Problem: Return the full listing unchanged, apart from leaving out its images.

==================================================

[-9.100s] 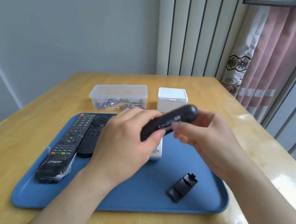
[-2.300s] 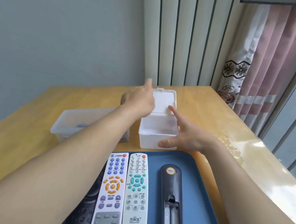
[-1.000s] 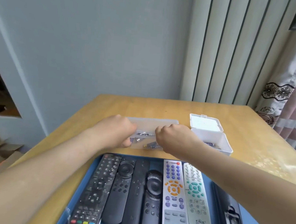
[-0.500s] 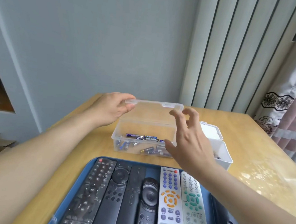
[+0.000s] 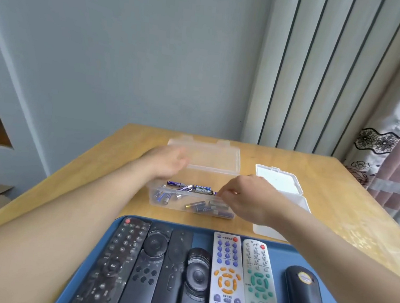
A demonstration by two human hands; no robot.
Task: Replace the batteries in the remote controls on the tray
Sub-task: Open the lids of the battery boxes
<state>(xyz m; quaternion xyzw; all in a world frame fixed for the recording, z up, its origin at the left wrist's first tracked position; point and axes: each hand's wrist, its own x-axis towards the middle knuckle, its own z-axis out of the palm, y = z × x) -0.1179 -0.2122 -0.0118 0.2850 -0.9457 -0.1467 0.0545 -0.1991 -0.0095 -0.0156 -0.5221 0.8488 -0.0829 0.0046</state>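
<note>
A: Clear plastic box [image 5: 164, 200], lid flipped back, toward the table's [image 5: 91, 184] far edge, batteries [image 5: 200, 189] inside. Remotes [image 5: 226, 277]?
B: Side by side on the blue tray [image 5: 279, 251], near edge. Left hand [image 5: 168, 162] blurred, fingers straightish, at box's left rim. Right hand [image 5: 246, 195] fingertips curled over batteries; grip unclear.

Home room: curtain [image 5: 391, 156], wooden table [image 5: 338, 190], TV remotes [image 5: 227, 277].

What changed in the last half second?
The clear box lid, half raised then, has swung fully back. The left hand let go of it and is now by the left rear edge of the clear box, blurred. The right hand dropped to the batteries, fingers curled; a grip cannot be confirmed. The white box stays open; remotes unmoved on the tray.
</note>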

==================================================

Answer space:
[-9.100s] 
[-2.300s] 
[-1.000s] 
[-0.500s] 
[+0.000s] 
A demonstration by two human hands; no robot.
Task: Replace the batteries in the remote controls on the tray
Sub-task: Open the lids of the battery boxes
<state>(xyz m; quaternion xyzw; all in a world frame fixed for the recording, z up, its origin at the left wrist's first tracked position; point and axes: each hand's wrist, its own x-axis towards the middle knuckle, its own z-axis out of the palm, y = z × x) -0.1179 -0.2122 -0.0118 0.2850 -0.9457 -0.1467 0.0545 -0.1991 -0.0095 -0.0156 -0.5221 0.8488 -0.0829 0.0046</state>
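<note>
A: Clear plastic box [image 5: 164, 200], lid flipped back, toward the table's [image 5: 91, 184] far edge, batteries [image 5: 200, 189] inside. Remotes [image 5: 226, 277]?
B: Side by side on the blue tray [image 5: 279, 251], near edge. Left hand [image 5: 168, 162] blurred, fingers straightish, at box's left rim. Right hand [image 5: 246, 195] fingertips curled over batteries; grip unclear.

Home room: curtain [image 5: 391, 156], wooden table [image 5: 338, 190], TV remotes [image 5: 227, 277].

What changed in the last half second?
The clear box lid, half raised then, has swung fully back. The left hand let go of it and is now by the left rear edge of the clear box, blurred. The right hand dropped to the batteries, fingers curled; a grip cannot be confirmed. The white box stays open; remotes unmoved on the tray.
</note>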

The response to this exercise is now complete.